I believe the report said she was waved off well in advance and delayed
executing the procedure. This error compounded any error in reaction,
because she wasn't where she was supposed to be.

: > and made the wrong reaction to the emergency

: ...and this is not true. What is the "right" reaction to a major thrust
: asymmetry right off the ramp? Hmm? Anyone? I still have not heard a
: satisfactory answer to that, and I don't think anyone who had wings should
: be claiming otherwise until they can answer that. Like I said, full
: opposite flaps and rudder and you're still going in the drink because you
: have to throttle back on the starboard engine to recover. If there's any
: Pentagon cover-up its the one in which Mirimar or Pensacola doesn't
: release their simulator tapes of the 1 in 10 Tomcat drivers who
: supposedly did fly out of that corner.


: She made a mistake in her approach, a pretty common mistake. If her
: reaction to the wave-off was to firewall the throttles of the TF-30's,
: then she committed pilot error there. After that--and we'll never even
: know if she did ramrod the throttles--no pilot error is possible. I
: checked with my best available source, and ex-Phantom driver, and he's
: pretty sure that regs have you go for the handles immediately in that
: situation. Maybe you're honor bound to stay with it if the plane is
: pointed at people, but it's not pilot error to eject.

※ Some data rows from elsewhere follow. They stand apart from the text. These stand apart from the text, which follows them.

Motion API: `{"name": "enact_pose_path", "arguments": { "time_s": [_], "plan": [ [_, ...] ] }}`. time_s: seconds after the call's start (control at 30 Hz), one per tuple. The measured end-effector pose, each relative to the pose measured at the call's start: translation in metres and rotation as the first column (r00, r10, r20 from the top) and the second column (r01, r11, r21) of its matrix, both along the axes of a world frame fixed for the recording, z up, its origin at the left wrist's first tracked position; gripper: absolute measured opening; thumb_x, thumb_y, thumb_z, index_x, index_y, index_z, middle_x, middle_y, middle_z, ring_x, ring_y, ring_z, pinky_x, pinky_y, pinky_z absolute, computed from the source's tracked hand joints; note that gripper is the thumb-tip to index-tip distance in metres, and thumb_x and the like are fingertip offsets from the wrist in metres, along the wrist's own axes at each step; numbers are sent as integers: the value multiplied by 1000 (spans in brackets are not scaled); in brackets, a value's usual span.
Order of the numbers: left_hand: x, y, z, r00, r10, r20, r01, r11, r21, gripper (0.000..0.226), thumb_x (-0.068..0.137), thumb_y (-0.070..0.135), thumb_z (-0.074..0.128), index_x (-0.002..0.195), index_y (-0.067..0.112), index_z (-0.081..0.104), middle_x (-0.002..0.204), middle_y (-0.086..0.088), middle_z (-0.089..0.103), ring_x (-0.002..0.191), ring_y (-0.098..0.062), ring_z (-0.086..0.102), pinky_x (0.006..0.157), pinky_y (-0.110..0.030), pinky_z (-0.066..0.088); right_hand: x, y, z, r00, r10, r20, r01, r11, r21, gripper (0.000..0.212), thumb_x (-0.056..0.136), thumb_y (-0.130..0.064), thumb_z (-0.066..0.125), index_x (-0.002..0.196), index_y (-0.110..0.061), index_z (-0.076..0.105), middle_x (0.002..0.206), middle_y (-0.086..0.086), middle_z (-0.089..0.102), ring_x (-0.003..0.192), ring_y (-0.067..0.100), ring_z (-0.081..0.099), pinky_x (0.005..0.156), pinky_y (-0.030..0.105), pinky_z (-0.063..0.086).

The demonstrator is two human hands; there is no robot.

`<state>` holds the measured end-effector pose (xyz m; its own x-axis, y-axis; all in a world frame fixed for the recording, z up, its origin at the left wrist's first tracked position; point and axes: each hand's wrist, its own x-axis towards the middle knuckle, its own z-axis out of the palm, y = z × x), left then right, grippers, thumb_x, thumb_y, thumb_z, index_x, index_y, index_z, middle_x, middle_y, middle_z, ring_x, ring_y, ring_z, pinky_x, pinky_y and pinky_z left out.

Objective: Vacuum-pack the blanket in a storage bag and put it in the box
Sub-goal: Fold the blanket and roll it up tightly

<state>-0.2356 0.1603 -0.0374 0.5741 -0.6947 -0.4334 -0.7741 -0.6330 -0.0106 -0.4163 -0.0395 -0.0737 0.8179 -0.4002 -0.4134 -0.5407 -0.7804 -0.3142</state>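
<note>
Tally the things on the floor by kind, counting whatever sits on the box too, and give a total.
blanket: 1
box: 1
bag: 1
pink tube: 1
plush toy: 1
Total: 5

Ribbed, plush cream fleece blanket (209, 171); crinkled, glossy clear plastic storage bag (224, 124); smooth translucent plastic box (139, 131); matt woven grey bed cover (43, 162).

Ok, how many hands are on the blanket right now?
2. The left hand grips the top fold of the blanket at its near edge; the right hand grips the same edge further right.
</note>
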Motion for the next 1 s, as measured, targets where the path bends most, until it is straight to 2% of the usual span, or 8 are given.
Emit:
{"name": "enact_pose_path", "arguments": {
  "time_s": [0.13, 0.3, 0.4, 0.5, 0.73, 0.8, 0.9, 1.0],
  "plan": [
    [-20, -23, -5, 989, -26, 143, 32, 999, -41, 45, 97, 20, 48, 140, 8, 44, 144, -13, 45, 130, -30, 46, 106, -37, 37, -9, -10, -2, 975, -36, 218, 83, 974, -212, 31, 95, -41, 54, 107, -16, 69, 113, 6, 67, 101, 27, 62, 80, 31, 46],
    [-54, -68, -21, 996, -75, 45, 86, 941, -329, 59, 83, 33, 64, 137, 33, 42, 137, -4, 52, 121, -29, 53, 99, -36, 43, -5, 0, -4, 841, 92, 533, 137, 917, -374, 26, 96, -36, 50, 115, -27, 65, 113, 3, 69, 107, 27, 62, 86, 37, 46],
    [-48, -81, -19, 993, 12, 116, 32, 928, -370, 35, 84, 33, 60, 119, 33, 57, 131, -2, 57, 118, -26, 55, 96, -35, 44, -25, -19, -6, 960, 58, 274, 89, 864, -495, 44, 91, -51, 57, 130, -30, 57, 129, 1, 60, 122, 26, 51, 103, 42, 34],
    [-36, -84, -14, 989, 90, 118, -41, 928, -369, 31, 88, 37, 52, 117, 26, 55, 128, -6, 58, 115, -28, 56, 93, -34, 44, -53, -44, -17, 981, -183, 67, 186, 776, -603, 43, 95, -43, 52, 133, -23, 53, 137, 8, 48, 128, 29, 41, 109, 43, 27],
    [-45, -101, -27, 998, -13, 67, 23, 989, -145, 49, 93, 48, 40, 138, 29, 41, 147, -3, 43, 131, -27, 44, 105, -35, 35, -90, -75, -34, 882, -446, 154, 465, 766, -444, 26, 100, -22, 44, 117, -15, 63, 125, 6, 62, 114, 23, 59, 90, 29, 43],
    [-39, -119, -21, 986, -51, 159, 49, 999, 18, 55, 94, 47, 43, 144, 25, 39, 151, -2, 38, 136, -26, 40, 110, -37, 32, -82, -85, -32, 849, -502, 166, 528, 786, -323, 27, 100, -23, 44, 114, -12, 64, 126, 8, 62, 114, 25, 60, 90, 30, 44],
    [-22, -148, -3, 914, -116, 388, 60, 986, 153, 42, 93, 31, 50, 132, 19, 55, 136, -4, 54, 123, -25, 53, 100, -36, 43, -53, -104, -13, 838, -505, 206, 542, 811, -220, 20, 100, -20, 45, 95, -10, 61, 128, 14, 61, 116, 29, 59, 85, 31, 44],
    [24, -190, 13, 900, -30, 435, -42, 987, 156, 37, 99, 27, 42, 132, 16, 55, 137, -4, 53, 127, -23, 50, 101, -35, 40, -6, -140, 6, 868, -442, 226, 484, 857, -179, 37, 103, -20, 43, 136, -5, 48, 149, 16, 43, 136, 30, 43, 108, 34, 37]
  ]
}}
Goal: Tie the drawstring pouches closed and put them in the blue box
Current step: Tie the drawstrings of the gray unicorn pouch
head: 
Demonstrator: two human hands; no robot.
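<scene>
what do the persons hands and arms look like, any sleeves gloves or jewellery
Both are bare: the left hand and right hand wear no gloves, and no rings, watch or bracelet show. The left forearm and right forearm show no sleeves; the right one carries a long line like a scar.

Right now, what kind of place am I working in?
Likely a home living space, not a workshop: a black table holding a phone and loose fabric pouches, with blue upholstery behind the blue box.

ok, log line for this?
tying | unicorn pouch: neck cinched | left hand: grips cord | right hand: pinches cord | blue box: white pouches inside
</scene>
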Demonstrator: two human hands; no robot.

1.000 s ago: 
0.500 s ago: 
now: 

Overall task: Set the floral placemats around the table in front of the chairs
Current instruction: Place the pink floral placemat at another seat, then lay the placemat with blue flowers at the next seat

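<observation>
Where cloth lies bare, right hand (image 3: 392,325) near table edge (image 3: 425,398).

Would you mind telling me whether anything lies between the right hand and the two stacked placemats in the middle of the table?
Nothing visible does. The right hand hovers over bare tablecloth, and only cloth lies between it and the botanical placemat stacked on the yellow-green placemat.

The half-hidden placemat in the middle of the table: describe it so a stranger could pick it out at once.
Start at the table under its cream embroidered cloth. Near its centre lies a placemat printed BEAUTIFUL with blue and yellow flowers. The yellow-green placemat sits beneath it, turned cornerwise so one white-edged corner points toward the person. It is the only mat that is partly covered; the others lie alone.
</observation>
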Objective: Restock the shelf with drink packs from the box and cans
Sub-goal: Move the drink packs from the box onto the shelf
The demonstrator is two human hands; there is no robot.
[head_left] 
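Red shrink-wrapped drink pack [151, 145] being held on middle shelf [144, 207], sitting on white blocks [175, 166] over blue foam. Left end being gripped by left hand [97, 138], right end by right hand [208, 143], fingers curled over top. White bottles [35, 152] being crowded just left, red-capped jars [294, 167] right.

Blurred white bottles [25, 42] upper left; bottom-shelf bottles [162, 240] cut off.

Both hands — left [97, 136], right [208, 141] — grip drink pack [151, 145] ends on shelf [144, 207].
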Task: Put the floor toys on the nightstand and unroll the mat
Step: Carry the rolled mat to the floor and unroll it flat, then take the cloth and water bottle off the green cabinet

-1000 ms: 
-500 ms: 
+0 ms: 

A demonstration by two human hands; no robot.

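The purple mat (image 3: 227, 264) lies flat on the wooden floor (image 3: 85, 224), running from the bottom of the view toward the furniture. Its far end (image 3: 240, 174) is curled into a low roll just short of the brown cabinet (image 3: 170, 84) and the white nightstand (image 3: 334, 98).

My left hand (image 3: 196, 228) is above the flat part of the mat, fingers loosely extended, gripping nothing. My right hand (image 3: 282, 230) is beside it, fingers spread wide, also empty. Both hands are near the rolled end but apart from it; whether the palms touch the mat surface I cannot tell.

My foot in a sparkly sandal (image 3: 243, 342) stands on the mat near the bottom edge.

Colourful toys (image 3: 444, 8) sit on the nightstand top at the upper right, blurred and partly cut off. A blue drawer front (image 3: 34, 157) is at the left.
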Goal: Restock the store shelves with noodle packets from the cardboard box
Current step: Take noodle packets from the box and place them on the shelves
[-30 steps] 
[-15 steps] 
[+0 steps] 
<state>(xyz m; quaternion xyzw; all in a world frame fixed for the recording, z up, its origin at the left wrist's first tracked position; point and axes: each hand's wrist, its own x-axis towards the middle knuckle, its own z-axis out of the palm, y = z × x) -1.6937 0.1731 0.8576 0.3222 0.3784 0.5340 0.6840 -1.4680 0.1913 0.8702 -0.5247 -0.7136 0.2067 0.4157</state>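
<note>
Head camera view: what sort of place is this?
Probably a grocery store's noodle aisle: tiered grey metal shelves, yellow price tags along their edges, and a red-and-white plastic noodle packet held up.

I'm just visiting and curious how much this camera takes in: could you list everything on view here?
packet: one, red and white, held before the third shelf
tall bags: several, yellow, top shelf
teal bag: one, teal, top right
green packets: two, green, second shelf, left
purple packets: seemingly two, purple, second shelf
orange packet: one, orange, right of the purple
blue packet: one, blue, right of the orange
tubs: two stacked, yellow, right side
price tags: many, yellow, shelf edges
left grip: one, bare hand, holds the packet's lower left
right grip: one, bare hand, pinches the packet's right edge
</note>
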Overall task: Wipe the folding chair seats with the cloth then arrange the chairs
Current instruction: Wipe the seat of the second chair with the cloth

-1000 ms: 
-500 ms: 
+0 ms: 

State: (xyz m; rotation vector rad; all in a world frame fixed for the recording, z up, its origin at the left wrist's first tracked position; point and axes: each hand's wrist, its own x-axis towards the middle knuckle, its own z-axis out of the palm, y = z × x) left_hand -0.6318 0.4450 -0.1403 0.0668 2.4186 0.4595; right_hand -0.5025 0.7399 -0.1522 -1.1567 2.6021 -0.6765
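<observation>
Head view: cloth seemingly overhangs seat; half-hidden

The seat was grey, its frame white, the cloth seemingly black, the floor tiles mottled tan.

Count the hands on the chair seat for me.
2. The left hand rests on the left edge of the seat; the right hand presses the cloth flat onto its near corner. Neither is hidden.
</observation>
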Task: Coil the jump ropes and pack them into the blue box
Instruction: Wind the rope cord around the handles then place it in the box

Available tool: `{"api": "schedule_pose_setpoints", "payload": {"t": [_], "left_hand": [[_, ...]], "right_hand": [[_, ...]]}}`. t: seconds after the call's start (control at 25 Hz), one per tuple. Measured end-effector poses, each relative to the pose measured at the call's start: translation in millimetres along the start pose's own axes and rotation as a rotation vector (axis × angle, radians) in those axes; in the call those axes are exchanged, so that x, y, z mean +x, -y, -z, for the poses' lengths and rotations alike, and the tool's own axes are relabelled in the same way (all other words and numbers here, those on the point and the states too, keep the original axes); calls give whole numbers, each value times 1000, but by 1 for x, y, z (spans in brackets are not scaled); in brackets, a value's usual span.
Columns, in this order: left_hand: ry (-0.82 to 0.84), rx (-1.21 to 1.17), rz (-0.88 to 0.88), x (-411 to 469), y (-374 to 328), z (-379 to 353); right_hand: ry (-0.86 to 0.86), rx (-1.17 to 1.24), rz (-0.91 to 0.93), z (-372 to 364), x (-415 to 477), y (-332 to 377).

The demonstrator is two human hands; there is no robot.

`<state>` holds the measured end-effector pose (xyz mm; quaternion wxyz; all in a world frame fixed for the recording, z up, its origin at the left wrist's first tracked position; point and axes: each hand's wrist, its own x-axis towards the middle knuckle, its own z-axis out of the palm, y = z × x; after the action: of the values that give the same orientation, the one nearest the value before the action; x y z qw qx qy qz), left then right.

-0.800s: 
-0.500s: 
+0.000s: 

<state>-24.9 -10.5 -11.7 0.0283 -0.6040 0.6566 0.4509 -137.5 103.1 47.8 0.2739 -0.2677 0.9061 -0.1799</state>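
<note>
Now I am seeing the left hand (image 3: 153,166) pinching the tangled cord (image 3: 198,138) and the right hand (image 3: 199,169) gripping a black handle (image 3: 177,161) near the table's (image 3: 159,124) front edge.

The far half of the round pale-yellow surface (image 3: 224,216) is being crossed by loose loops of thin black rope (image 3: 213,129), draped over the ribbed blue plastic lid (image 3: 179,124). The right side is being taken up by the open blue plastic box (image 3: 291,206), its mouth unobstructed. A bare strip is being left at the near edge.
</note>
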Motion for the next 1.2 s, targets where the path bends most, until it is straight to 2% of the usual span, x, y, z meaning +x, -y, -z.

You prove my point--even if it was unrecoverable as you say, she erred by
delaying her decision to eject. And as I said, pilot error does not make
a pilot unqualified to fly the jet.

: > pilot that loses situational awareness or is task saturated, and is most


: > common in an inexperienced pilot (but not necessarily *unqualified*).

: In my opinion, "task saturation" and "situational awareness" is USAF
: butt-covering langauge. Sure, sure, modern avionics draw much more
: attention than the old analog targeting and flight instruments, but you're
: supposed to be able to chew gum and walk at the same time if you're a
: military pilot, or guide a Maverick and keep an eye on the altimeter at
: the same time. That's peacetime guff for "don't bilge my career for
: flying this expensive jet into the ground, and did I mention that my uncle
: is a general?"

Far from butt-covering, task saturation or loss of SA is an expression of
error, not excuse. You're right, an experienced pilot should not become
task saturated on approach, and despite what you claim below, I think
there is plenty to saturate an inexperienced carrier pilot on approach to
the boat.

: Besides, one thing I am sure of is that past a certain point there is no


: other task in a carrier approach other than flying the lights.

: > Many *qualified* fighter pilots crash airplanes due to pilot error--I
: > think many are overreacting to the assertion she made mistakes thinking
: > it proves she was unqualified. I think it was inexperience.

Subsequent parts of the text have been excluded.